### [Exercise goal]
Your answer must be the lines of the material below, exactly as written, from its first line through the line with "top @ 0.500", and no pictures.

### [Given records]
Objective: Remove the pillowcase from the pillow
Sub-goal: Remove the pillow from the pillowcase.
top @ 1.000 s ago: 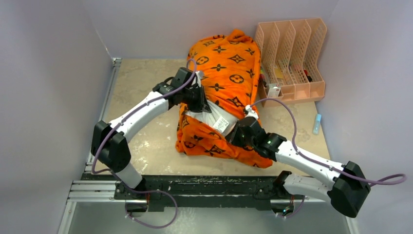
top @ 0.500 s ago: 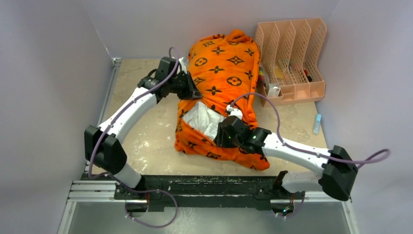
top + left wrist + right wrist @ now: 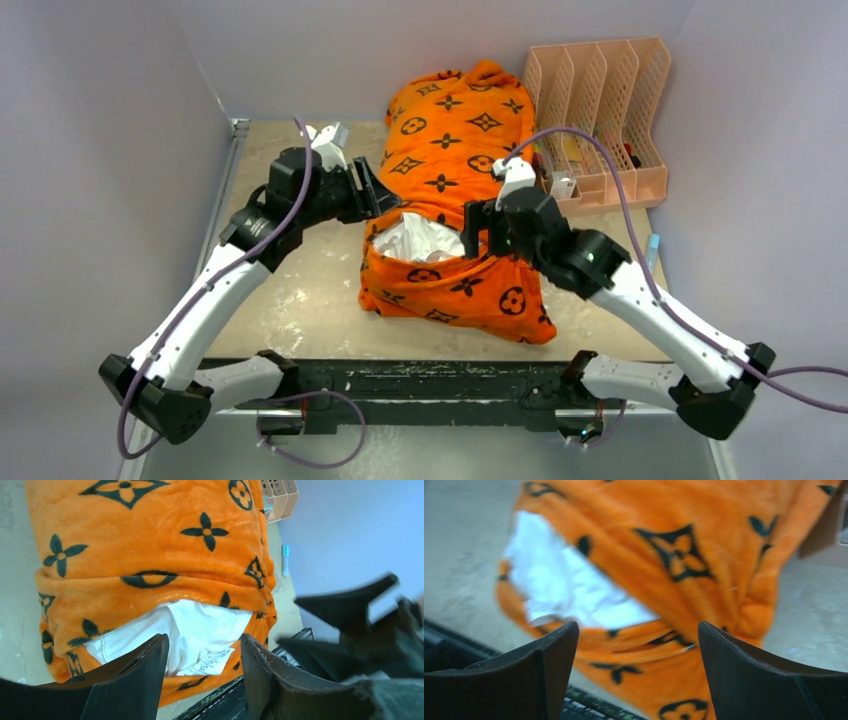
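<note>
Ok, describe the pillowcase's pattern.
The pillowcase is bright orange with black flower, diamond and circle motifs, clearest in left wrist view.

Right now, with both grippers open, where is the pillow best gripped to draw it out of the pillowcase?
Pinch the crumpled white bulge of the pillow showing in the open mouth of the pillowcase, coming from above on the near, arm-base side. It is the only uncovered part, its folds look pinchable, and the mouth faces that way.

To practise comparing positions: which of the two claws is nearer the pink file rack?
The right claw, on the pillowcase side facing the rack; the left claw is on the opposite side.
</note>
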Available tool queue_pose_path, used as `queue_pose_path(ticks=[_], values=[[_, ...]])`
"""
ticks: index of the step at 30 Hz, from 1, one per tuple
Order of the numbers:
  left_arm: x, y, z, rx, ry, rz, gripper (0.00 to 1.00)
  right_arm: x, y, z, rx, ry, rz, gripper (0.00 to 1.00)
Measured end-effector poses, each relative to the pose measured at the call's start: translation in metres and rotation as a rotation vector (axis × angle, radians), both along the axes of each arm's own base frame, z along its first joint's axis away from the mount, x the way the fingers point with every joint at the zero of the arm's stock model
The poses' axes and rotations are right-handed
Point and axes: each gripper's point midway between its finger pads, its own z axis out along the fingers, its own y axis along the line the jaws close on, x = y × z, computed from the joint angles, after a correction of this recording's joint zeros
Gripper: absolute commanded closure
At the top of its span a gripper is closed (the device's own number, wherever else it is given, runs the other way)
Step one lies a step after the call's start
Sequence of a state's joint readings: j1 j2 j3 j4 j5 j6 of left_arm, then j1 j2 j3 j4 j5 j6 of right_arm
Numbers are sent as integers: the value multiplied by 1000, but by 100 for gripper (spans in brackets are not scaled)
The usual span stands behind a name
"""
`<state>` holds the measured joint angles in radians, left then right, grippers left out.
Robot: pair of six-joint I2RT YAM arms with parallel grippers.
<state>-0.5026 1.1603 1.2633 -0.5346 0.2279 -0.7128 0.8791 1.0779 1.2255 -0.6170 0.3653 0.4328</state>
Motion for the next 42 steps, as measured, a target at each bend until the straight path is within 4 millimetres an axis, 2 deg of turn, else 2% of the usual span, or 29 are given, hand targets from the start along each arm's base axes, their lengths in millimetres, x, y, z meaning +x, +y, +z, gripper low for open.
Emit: queue_pose_path(ticks=[3,5,7,9,11,13,15,18,21,23,26,28,31,32,34,36,38,39,40,42], values=[[-13,-2,4,11,-23,-2,46,30,-20,-21,-89,43,-50,17],[-28,-17,-4,37,-17,-40,46,44,-24,-45,-162,97,-34,21],[-48,-37,-20,60,-10,-107,46,49,-17,-67,-211,150,19,36],[-70,-54,-41,102,6,-174,46,53,-10,-86,-260,186,60,40],[-86,-67,-58,154,3,-216,45,57,-9,-96,-291,204,68,60],[-96,-81,-71,216,-25,-249,45,60,-9,-96,-303,201,67,87],[-99,-92,-82,275,-60,-257,44,60,-11,-88,-291,178,60,100],[-100,-103,-95,343,-108,-242,44,57,-8,-71,-228,143,71,100],[-87,-100,-89,352,-150,-159,45,55,6,-59,-123,149,111,100],[-77,-88,-78,328,-171,-54,45,56,23,-52,-35,163,138,100],[-70,-52,-53,253,-188,119,45,63,61,-33,113,193,193,100],[-69,-21,-31,199,-198,239,45,77,96,-7,197,201,238,100],[-68,23,4,139,-217,397,44,114,144,46,300,119,276,100],[-69,36,17,121,-226,441,44,121,153,56,324,93,278,100],[-70,59,39,84,-243,513,44,123,161,63,349,69,277,100],[-72,80,53,56,-251,574,43,116,156,57,358,57,263,100],[-76,98,58,38,-247,624,42,101,138,29,339,87,230,100],[-78,106,57,34,-241,641,40,89,125,6,314,122,209,100],[-80,111,54,36,-234,649,40,77,113,-18,287,158,187,93],[-82,113,41,41,-209,655,40,53,93,-63,233,235,163,86]])
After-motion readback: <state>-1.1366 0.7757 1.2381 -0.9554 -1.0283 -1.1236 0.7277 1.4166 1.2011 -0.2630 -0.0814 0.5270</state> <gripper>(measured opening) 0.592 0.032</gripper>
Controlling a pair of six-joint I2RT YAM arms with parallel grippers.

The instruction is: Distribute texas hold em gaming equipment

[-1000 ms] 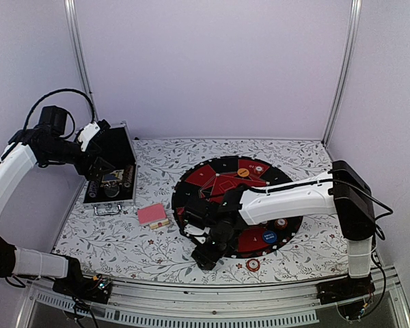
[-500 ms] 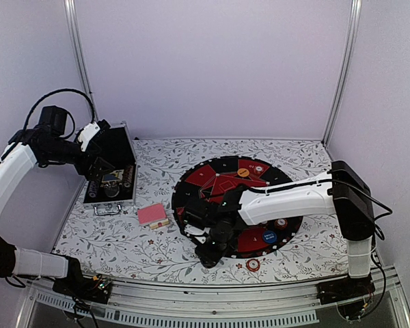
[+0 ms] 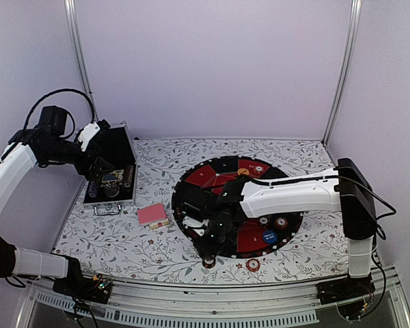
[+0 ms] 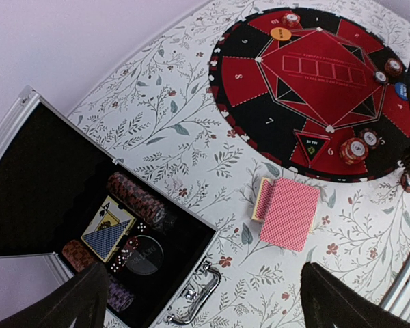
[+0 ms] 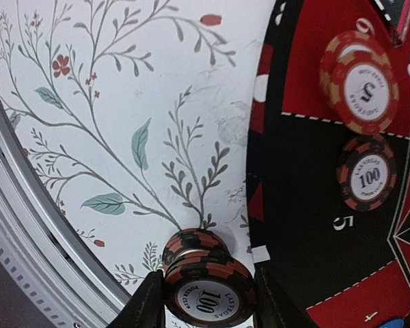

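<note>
Hovering low over the floral tablecloth (image 3: 143,249), right at the near edge, the right arm is the one to watch. Biggest piece in play: the round mat (image 4: 314,75), already dressed with chips and buttons, and that white forearm lies straight across it. Any low swing from there could rake the placed pieces out of their seats.

Over to the open case (image 4: 48,178): the left gripper (image 4: 205,301) hangs above it with its jaws spread wide and nothing between them. No danger there unless it drops onto the chip rolls inside.

The card deck (image 4: 290,213) lies face down on the cloth between case and mat, well apart from both arms.

Now the small stuff. The right gripper (image 5: 208,301) is clamped on a chip stack (image 5: 208,285), sitting just off the mat's rim, over cloth, close to the metal rail. Look at that stack: the lower chips sit skewed behind the top one. My read is the grip catches them unevenly, so one could squirt free and roll toward the rail or off the table.

Just beside it on the mat sit a "5" stack (image 5: 361,82) and a "100" chip (image 5: 367,174). Set down carelessly, the load could land off the mat or topple into them.
</note>
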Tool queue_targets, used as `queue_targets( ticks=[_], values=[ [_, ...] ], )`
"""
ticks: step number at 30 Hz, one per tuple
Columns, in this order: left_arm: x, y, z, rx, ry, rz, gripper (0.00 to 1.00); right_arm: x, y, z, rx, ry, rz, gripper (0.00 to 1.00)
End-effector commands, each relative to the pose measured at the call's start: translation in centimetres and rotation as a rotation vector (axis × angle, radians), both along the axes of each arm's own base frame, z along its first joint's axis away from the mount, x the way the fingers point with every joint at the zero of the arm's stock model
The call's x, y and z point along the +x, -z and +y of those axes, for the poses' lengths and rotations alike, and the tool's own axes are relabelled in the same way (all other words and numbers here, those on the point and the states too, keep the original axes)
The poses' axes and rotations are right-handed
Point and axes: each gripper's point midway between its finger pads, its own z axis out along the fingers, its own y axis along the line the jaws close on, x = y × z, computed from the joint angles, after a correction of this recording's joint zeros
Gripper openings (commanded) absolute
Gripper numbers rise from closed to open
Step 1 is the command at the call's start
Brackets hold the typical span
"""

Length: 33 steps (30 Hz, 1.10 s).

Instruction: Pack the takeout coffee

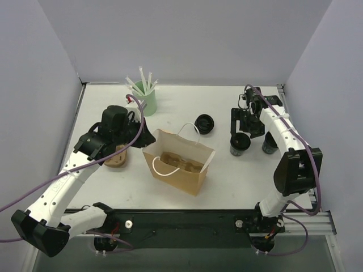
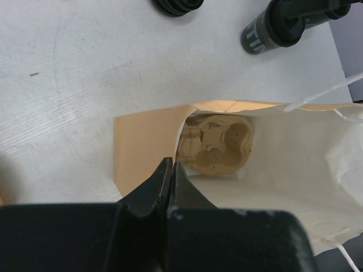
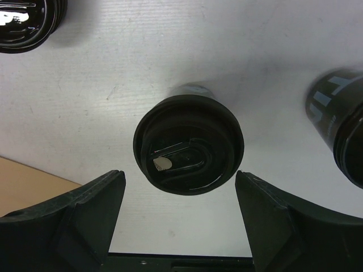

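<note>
Closest to the lens in the right wrist view, the right gripper [image 3: 179, 180] stands wide, one finger on each side of the takeout coffee [image 3: 189, 144], with a gap on both sides. That cup stands upright on the desk [image 3: 170, 68] with its lid on, to the right of the paper bag [image 1: 178, 161]. It is probably light and thin-walled, easy to crush, and its lid looks smooth and slippery. A gentle hold on the wall just below the lid rim, kept upright, seems safest.

Left gripper [image 2: 170, 171] is closed, seemingly pinching the bag's rim. Only its wrist view looks down into the bag, where a pulp carrier [image 2: 218, 144] lies. Only the top view shows the straw cup [image 1: 144, 101] and both arms together.
</note>
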Motion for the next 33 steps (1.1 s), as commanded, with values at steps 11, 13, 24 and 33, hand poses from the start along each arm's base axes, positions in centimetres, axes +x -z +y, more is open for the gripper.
queue_targets(
  ticks=[11, 13, 24, 33],
  values=[
    [0.1, -0.4, 0.0, -0.035, -0.056, 0.029, 0.00, -0.6, 2.4, -0.5, -0.050, -0.121, 0.032, 0.82],
    [0.0, -0.2, 0.0, -0.025, -0.051, 0.030, 0.00, -0.5, 2.4, -0.4, -0.052, -0.132, 0.028, 0.82],
    [0.3, -0.7, 0.3, -0.020, -0.079, 0.035, 0.00, -0.6, 3.8, -0.7, -0.095, -0.138, 0.058, 0.75],
    [0.6, -1.0, 0.8, 0.009, -0.099, 0.035, 0.22, -0.7, 4.0, -1.2, -0.127, -0.121, 0.061, 0.65]
  ],
)
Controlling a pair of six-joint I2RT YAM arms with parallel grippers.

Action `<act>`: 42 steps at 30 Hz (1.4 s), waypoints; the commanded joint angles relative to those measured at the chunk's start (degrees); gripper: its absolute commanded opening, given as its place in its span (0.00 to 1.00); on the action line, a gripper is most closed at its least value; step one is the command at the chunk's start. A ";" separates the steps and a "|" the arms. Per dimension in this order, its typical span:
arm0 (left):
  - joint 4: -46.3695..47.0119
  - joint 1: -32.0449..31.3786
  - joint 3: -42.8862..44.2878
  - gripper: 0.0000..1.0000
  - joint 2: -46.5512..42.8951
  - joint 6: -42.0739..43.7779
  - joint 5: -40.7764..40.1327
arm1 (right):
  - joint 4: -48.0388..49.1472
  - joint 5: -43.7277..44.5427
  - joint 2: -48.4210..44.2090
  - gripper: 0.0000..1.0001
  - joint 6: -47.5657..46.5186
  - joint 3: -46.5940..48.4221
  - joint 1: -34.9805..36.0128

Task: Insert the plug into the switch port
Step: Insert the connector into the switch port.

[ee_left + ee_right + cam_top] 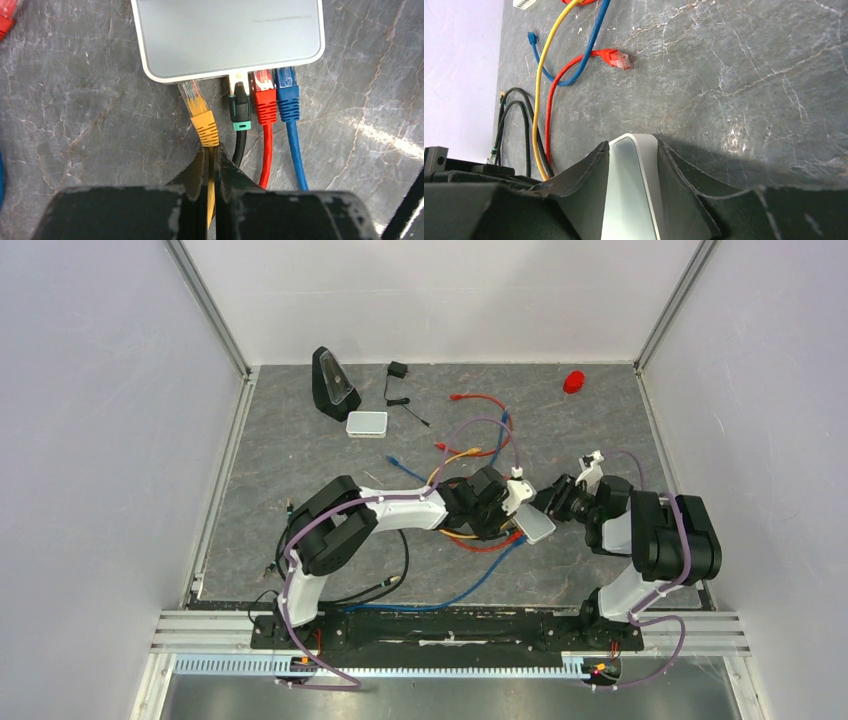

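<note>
Behind plug (201,112), left hand (212,155) low

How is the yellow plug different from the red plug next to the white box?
The yellow plug leans sideways, its clear tip showing outside the box; the red plug sits straight in the box's edge. The left end effector pinches the yellow plug's cable; the red plug's cable lies free. Both are the same kind of plug with ribbed sleeves.
</note>
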 commanded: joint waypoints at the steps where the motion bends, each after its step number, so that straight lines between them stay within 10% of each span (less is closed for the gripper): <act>1: 8.01 0.21 0.37 0.02 3.05 10.61 -6.24 | -8.77 -8.32 3.25 0.42 -1.24 -1.59 3.94; 16: -0.94 4.77 0.22 0.02 1.44 12.65 10.15 | -15.22 -7.45 -0.80 0.43 -15.03 0.89 4.08; 42: -9.70 8.16 9.23 0.02 6.32 11.50 13.01 | -5.38 -10.51 1.44 0.41 -12.59 -0.56 13.70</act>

### [Solved exercise]
Objective: Remove the pillowcase from the pillow
Sub-goal: Remove the pillow from the pillowcase.
top @ 1.000 s ago: 
top @ 0.500 s ago: 

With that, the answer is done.